For the cause of bleeding-obesity paradox, biological explanations exist. First, alterations in circulating coagulation factors have been suggested. Obesity has been related to higher levels of multiple coagulation factors such as factor VII, VIII, fibrinogen, and plasminogen activator inhibitor-1 [22, 23]. Second, in studies investigating the association between BMI and platelet aggregation, patients with BMI ≥ 25 kg/m2 were found to have suboptimal response to antithrombotics than patients of normal weight [24, 25]. However, this phenomenon was evaluated in normal or coronary artery disease subjects, and not in acute stroke patients. To clearly explain the “bleeding-obesity paradox,” the assessment of the coagulability and drug response in obese patient with acute ischemic stroke is required.

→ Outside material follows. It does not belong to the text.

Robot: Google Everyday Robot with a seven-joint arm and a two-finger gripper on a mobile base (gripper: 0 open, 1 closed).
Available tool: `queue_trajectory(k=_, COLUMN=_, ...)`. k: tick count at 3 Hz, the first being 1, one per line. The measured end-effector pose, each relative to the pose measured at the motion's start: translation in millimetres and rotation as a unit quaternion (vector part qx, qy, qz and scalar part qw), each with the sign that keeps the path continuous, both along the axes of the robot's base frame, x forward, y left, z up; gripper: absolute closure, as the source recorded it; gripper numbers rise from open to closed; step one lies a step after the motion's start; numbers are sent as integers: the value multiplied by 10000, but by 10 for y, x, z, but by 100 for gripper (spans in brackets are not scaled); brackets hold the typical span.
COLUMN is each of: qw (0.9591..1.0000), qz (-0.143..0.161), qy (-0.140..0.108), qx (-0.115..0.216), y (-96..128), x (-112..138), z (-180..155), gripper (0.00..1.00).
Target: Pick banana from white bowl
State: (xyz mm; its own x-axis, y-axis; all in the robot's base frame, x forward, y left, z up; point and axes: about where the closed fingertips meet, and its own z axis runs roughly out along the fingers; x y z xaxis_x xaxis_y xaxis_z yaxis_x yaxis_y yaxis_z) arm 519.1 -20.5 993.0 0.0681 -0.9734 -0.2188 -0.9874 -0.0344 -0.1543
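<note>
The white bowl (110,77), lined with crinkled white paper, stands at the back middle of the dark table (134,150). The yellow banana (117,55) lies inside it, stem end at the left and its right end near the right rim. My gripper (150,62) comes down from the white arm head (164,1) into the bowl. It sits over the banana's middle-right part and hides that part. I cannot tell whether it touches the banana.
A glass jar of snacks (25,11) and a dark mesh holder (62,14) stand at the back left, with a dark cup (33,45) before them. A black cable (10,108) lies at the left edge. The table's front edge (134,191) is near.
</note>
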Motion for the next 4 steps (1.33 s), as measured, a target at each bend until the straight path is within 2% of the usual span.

In the present investigation, a number of points require further clarification. First, due to the limitation of study population, we focused on the relatively mild obese patients and did not evaluate the phenomenon of “bleeding-obesity paradox” in severely obese patients. To assess the effect of BMI as a whole from underweight to severe obese, we suggest that future studies on ischemic stroke patients with widely-spread BMI should be undertaken. Second, the long-term outcome of HTf, which is a major poor prognostic factor in acute ischemic stroke, was not evaluated in this study. Thus, we could not assess “obesity paradox” per se in this study. Third, more severe stroke patients were excluded because they could not undergo brain MRI or did not have clinical information such as height, and the effects of obesity on HTf in severe stroke patients might not be evaluated completely.

The present study is unique because it documents the better results about HTf in obese patients with acute ischemic stroke, which persists after adjustment for acute treatment and stroke severity and subtype. Thus, we suggest the existence of a “bleeding-obesity paradox” in ischemic stroke, and propose that the inverse association between HTf and obesity in ischemic stroke may be considered in the management of acute stroke patients.